Time running out for Xerox to fix health insurance exchange issues
March 13, 2015 - 5:25 am
Time is running out for Xerox to fix issues with the state’s health insurance exchange, and it’s looking like exchange staffers will be left to handle some of those problems themselves.
Xerox’s contract ends March 31. But botched enrollments and tax credit forms continue to plague Nevada Health Link, exchange employees told the agency’s board Thursday.
Exchange officials want to keep Xerox around through the tax season’s April 15 end because once the company’s business-operations system closes, they lose access to enrollment data. That would make it harder to patch problems.
Exchange officials said they hadn’t seen a “fully fledged, detailed” plan to their liking by Thursday indicating that Xerox will keep its 30-employee call center in Henderson open an extra two weeks.
Xerox spokeswoman Jennifer Wasmer responded Thursday night that Xerox has presented plans to keep the center open past March 31, but that the exchange “needs to make some decisions so we can determine how we will proceed.”
“We are committed to ensuring there are no avoidable disruptions for Nevadans during tax season,” Wasmer said.
In the meantime, exchange Executive Director Bruce Gilbert said the agency is building a 10-person call center that will be able to field inquiries. But that won’t guarantee access to enrollees’ case information.
Xerox officials told the exchange that if they close the call center, they will assign analysts to help the marketplace research consumer issues. But exchange representatives said they have not received a plan to provide those personnel.
“I’m not worried about phone calls. I am worried about our vendor partner being able to give us timely information that we need,” he said. “Not having access to an analyst would be an issue because we have no independent way of accessing information in the (business operating system) to help people.”
Consumers who need help include people who didn’t receive coverage they paid for, as well as enrollees whose coverage dates are incorrect.
Some Nevadans have reported that coverage mistakes on the IRS forms they received to calculate their premium tax credit have left them owing hundreds of dollars to the federal government.
It’s not clear how many Nevadans may be affected, but Xerox and the agency had a “pends” list of more than 10,000 cases, or about a third of the customer base, in early 2014. That list was down to 700 by December.
Other states and the federal government have reported that 10 percent or more of the forms they’ve issued contained errors.
Xerox sent about 30,000 forms on Jan. 30.
It reissued 209 corrected forms on March 5 but has given no estimates on how many more it will send.
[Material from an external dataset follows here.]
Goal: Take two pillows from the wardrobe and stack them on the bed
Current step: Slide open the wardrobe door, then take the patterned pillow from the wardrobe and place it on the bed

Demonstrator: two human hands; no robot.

It’s scheduled to make additional mailings on Tuesday and in April.
Exchange Project Management Officer Laura Rich said Xerox gets 50 calls a day from consumers who need help with tax credit forms. Board member Florence Jameson said that number would probably climb as tax day gets closer.
If Xerox does agree to keep its call center open, it could cost the state hundreds of thousands of dollars, exchange Chief Operating Officer Damon Haycock said. Xerox’s initial contract was $72 million, but it’s unclear how much the company has collected. State officials began curbing payments in 2014, when the system began having troubles initiating coverage.
When Xerox exits, it will probably leave the exchange with a number of unresolved cases. It’s difficult to pin down how many because “we’ve seen some numbers grow and increase and decrease, and there are discrepancies in the semantics of what a case is,” Haycock said.
The bulk of cases could be resolved in 90 days as the exchange works with carriers, but “one-off cases may occur for years to come,” he added.
Gilbert said the backlog isn’t that big, but the numbers change every week.
“It’s like, ‘Here’s a list of people you should have terminated six months ago,’ ” he said.
“It’s as bad a mess as I’ve ever seen. People talk about herding cats. This is 1,000 times worse,” he said. “Something that was supposedly fixed two months ago — all of a sudden, there’s a new correction filed. There’s never any certainty. It’s that inability to have stability and consistency in the data that really goes to the heart of what we’re struggling with.”